This is the VOA Special English Agriculture Report.
Honey bees add billions of dollars in value to around one hundred thirty crops in the United States. But since the 1980s, researchers have been concerned about the health of these valuable pollinators.
Honey bee Worries grew after the winter of 2006. Some pollination services reported losses of anywhere from thirty to ninety percent of their hives. The beekeepers did not find dead adult bees as they often do after winter. Instead, the bees were gone. Experts gave a name to this mysterious situation: colony collapse disorder.
A report in Agricultural Research magazine, from the Department of Agriculture, takes a fresh look at C.C.D. It says the disorder is truly a serious problem. But it says there were enough honey bees to provide all the agricultural pollination needed last year.
Still, beekeepers reported losing about thirty-five percent of their hives in the fall and winter of 2007. In 2006, it was thirty-one percent.
The United States has almost two and one-half million managed beehives. Experts from the Agriculture Department and the Apiary Inspectors of America did a study involving about one-fifth of them.
One finding was that beekeepers who found no dead adult bees were more likely to have the most severe losses. Also, a virus called I.A.P.V., for Israeli acute paralysis virus, was present in almost half the colonies studied.
But researchers say they do not know if this virus causes a colony to collapse. They say the lack of affected bees to examine makes it difficult to know exactly what the new disorder is.

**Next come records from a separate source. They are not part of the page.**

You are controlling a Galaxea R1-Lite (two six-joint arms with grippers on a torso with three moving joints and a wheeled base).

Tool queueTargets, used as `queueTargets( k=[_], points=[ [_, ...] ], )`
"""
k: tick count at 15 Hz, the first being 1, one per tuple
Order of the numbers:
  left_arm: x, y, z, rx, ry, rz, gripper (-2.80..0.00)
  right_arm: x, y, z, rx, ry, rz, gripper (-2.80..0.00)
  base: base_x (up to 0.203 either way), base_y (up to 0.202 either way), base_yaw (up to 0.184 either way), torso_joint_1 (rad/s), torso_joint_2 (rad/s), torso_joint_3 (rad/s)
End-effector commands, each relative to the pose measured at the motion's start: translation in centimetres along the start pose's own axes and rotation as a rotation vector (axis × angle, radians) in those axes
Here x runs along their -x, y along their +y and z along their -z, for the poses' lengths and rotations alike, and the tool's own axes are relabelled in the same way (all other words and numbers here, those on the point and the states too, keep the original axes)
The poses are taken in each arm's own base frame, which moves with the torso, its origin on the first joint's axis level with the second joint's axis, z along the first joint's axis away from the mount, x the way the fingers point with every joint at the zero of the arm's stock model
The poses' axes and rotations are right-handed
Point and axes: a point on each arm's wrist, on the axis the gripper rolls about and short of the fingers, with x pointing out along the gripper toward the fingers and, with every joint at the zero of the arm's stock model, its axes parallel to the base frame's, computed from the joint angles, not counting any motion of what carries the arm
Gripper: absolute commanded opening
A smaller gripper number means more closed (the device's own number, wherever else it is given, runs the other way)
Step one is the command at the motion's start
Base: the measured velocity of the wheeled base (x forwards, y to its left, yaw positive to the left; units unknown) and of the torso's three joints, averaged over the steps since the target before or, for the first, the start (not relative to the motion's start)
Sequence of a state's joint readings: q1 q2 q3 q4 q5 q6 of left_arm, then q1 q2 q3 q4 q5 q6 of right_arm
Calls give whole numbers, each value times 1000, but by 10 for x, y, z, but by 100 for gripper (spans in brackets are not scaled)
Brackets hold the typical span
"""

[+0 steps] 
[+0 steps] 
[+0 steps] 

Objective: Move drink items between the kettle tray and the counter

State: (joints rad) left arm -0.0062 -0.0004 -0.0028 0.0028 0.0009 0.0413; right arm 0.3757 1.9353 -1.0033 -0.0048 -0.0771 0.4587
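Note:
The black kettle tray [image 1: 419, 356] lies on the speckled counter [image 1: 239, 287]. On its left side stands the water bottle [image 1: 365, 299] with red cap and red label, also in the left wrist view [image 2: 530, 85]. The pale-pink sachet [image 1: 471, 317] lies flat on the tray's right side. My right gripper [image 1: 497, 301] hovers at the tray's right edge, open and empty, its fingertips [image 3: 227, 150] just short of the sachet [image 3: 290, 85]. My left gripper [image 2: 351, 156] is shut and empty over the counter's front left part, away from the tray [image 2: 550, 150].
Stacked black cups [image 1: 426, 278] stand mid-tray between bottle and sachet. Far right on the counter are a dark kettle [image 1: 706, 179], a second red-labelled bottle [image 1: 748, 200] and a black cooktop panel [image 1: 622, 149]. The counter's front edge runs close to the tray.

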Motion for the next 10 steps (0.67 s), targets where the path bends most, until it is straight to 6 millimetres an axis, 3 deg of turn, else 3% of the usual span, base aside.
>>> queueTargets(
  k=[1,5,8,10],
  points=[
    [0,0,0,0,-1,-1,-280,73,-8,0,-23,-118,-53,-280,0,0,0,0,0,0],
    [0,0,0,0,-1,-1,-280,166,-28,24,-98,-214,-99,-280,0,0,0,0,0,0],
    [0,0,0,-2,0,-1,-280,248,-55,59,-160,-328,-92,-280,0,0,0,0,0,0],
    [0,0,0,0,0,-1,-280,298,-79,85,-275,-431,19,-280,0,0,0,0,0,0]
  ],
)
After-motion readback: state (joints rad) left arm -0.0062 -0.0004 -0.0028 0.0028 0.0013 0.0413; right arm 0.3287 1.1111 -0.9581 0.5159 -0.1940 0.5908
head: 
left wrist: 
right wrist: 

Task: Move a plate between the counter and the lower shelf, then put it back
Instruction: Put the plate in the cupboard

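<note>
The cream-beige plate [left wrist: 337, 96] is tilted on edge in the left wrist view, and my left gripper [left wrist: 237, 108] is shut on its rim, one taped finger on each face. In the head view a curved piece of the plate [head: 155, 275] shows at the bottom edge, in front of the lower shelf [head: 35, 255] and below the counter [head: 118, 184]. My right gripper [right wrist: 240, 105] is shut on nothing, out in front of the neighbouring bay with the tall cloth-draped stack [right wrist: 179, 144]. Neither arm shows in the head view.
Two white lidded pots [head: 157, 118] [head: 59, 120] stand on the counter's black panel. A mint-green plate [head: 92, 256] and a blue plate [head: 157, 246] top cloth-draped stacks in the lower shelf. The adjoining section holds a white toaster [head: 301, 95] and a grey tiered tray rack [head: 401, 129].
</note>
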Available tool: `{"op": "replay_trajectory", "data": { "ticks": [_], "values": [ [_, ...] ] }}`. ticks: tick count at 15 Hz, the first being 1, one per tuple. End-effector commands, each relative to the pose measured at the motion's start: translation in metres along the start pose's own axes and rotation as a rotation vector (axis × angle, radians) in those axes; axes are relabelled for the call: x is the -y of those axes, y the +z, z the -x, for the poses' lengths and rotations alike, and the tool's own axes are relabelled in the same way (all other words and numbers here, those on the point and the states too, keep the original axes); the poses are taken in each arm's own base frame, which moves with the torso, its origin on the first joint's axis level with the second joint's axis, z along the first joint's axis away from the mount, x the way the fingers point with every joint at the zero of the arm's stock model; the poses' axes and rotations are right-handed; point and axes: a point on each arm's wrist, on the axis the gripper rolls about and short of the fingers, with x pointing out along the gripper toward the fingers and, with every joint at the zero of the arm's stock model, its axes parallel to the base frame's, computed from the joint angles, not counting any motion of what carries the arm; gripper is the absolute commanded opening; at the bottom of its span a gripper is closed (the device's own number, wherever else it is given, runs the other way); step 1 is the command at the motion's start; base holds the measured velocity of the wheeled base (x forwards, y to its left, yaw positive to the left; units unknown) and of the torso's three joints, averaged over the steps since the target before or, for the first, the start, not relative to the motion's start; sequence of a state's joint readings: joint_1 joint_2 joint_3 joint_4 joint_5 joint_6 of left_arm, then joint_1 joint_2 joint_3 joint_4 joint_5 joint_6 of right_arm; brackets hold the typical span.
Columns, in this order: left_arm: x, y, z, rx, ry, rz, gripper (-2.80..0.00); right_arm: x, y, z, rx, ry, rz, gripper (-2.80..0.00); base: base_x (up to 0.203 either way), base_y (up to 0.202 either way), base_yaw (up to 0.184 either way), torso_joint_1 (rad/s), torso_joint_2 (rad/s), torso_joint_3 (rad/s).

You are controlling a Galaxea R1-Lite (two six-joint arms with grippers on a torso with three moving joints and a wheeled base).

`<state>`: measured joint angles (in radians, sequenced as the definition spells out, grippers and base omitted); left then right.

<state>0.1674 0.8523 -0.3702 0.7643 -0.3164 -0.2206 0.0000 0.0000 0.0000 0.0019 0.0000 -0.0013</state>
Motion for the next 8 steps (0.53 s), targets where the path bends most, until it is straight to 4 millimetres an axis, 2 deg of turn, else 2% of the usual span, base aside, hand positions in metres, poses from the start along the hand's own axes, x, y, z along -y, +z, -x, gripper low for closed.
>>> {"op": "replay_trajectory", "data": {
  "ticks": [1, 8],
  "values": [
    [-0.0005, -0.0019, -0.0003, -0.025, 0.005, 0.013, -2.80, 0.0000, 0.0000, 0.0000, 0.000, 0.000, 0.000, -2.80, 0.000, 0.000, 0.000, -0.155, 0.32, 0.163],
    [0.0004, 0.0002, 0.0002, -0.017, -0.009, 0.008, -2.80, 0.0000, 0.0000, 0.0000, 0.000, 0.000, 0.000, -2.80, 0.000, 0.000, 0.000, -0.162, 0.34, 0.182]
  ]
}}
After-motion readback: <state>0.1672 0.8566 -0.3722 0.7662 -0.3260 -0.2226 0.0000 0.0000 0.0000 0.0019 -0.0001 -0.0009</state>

Losses in honey bee populations can result from a number of causes. A big problem, for example, is the varroa mite, a deadly parasite. And experts keep looking for other answers for the current situation.
Scientists at the University of Virginia recently reported that air pollution may prevent bees from finding flowers to pollinate. They think ozone in the air is keeping bees and other pollinators from smelling the flowers. Bees feed on nectar and pollen from flowers.
Jose Fuentes and his team at Virginia studied how far the scent of flowers travels with the wind. Before the 1800s, they say, it was more than 1,200 meters. Now, they say, the scent can travel only about three hundred meters at best. Their study is in the journal Atmospheric Environment.